■ PROBLEM REQUIREMENTS:
Nothing but the lines from the one that contains "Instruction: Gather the" through the end of the listing should appear, set down exactly.
━━━━━ DATASET EXTRACT
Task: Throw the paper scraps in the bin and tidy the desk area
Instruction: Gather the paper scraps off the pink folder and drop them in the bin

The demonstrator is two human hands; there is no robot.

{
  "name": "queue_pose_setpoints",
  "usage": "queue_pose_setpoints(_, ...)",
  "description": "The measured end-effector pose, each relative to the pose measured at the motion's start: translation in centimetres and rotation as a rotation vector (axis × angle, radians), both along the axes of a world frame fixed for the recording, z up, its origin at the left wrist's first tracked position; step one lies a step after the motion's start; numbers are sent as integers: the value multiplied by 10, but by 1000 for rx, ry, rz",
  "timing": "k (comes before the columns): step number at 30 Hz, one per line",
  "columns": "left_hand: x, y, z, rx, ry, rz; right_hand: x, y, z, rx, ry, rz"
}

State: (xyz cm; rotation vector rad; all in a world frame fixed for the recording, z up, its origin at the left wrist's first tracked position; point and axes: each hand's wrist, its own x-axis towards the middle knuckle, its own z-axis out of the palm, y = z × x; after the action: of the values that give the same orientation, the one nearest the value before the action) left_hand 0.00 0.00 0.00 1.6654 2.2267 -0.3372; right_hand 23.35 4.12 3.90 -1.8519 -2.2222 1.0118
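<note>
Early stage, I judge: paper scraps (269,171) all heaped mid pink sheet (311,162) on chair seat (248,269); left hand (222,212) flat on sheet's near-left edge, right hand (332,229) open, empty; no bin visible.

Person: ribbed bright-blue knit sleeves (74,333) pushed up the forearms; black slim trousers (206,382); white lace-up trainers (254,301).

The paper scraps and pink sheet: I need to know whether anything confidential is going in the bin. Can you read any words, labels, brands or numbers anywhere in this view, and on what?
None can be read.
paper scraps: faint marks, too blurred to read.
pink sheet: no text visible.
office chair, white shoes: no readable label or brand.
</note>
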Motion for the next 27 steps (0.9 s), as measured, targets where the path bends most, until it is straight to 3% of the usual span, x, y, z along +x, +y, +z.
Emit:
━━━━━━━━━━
■ ANSWER SPACE:
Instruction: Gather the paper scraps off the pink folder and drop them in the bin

The demonstrator is two human hands; there is no robot.

{
  "name": "queue_pose_setpoints",
  "usage": "queue_pose_setpoints(_, ...)",
  "description": "The measured end-effector pose, each relative to the pose measured at the motion's start: translation in centimetres and rotation as a rotation vector (axis × angle, radians), both along the axes of a world frame fixed for the recording, z up, its origin at the left wrist's first tracked position; step one lies a step after the motion's start; numbers are sent as integers: the value multiplied by 10, but by 1000 for rx, ry, rz",
  "timing": "k (comes before the columns): step number at 30 Hz, one per line",
  "columns": "left_hand: x, y, z, rx, ry, rz; right_hand: x, y, z, rx, ry, rz"
}

State: (xyz cm; rotation vector rad; all in a world frame fixed for the recording, z up, its origin at the left wrist's first tracked position; point and axes: each hand's wrist, its own x-axis towards the middle knuckle, its own z-axis out of the palm, y = z × x; after the action: of the values that give the same orientation, the one nearest the value before the action) left_hand 0.00 0.00 0.00 1.6654 2.2267 -0.3372; right_hand 23.35 4.12 3.90 -1.8519 -2.2222 1.0118
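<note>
Early stage, I judge: paper scraps (269,171) all heaped mid pink sheet (311,162) on chair seat (248,269); left hand (222,212) flat on sheet's near-left edge, right hand (332,229) open, empty; no bin visible.

Person: ribbed bright-blue knit sleeves (74,333) pushed up the forearms; black slim trousers (206,382); white lace-up trainers (254,301).

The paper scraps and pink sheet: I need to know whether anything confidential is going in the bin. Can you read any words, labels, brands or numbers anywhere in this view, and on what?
None can be read.
paper scraps: faint marks, too blurred to read.
pink sheet: no text visible.
office chair, white shoes: no readable label or brand.
</note>
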Motion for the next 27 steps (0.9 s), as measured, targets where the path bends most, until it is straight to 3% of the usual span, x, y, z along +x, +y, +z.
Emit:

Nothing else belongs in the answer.